On Monday a fisherman was injured in the spine when a Russian gunboat opened fire on two Japanese trawlers, sparking angry protests from Tokyo. Yesterday Lieutenant General Vitaly Sedykh, commander of Russia's Pacific Border Guards, told a news conference in this port city that the two Japanese fishing boats lacked designation marks and disobeyed all commands to stop.


After firing warning shots, the Russian patrol ship fired shells from its 30mm cannon from a distance of about two or three kilometers, Sedykh said. His remarks were reported by Itar-Tass.


Both boats were hit, but one escaped, he said. Russian officials boarded the other vessel, the Kiei Maru No. 38, and found that its captain, identified by Japanese authorities as Koichi Ikeura, 31, had been wounded.


Sedykh said the captain had been hit by about 20 small shell fragments in the back, shoulders and neck. After surgery, he was taken to Yuzhno-Sakhalinsk on Sakhalin Island for further treatment and eventual trial, he said.


"The border guards found three boxes of fish aboard the boat, and the captain confessed they violated the law," Itar-Tass said.

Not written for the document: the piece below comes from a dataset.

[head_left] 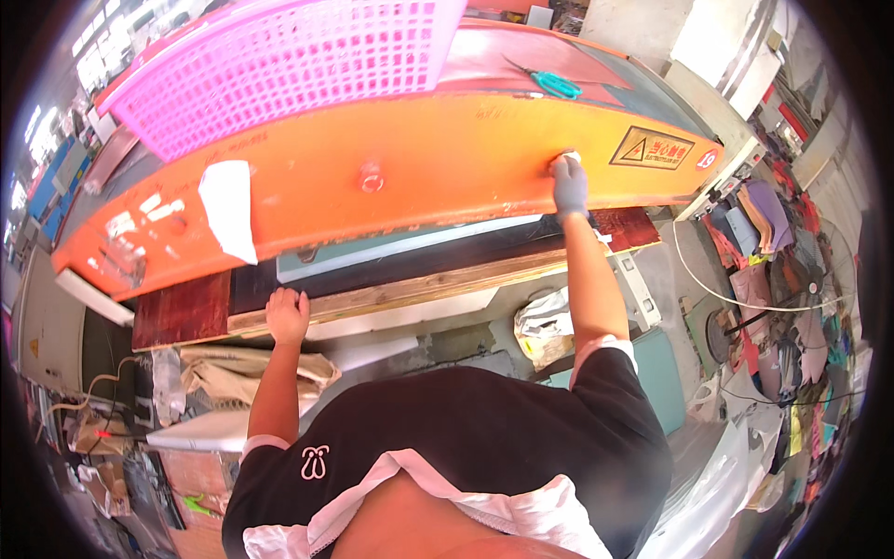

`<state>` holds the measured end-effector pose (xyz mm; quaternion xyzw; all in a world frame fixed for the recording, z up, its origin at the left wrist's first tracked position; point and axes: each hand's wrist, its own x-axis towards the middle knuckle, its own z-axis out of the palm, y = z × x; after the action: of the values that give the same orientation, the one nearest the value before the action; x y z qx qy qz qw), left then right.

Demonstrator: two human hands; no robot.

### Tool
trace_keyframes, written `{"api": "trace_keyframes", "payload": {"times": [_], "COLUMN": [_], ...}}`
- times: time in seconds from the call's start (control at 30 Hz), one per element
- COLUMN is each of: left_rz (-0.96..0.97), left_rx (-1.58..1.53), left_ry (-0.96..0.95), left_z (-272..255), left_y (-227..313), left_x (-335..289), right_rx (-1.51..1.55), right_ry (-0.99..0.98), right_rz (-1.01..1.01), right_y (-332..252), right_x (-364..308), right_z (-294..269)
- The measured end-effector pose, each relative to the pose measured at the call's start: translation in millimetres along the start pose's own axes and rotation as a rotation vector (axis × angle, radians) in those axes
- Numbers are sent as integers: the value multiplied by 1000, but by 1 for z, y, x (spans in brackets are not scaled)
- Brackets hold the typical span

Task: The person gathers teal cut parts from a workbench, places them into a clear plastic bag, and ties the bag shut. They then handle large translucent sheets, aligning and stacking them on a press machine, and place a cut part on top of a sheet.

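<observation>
A wide orange press machine (466, 140) stretches across the view in front of me. My right hand (570, 189), in a grey glove, is raised to its front panel. The fingers are bent in against the panel, hiding what lies under them; a small pale spot shows at their tips. A red round button (371, 177) sits on the panel to the left. My bare left hand (288, 315) rests with curled fingers on the wooden front edge (410, 291) of the work table. Behind that edge, a pale blue-grey board (400, 250) lies beneath the machine.
On the machine top are a pink plastic basket (289, 70) and teal-handled scissors (557, 86). White paper (228, 210) hangs on the panel. Coloured material scraps (764, 224) pile up at right, beside a pale cable (717, 291). A brown fabric bundle (247, 374) lies below the table.
</observation>
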<state>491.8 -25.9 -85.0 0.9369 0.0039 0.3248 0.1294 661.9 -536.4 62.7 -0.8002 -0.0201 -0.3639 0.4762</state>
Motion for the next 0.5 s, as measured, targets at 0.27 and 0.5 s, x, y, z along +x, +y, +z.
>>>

So far this month, Russian border guards have detained five Japanese boats and 45 crew members, Itar-Tass said. Some of the fishermen have been convicted of poaching and are serving prison sentences, it said.


The Soviet Union occupied the islands after the Japanese surrender in World War II. It only declared war on Japan after the first U.S. atom bomb had been dropped in 1945.


The dispute is the main obstacle to improved relations between the two nations, which have never signed a treaty officially ending their wartime hostilities.


The waters around the islands are an important source of food and money for Russians in the Far East.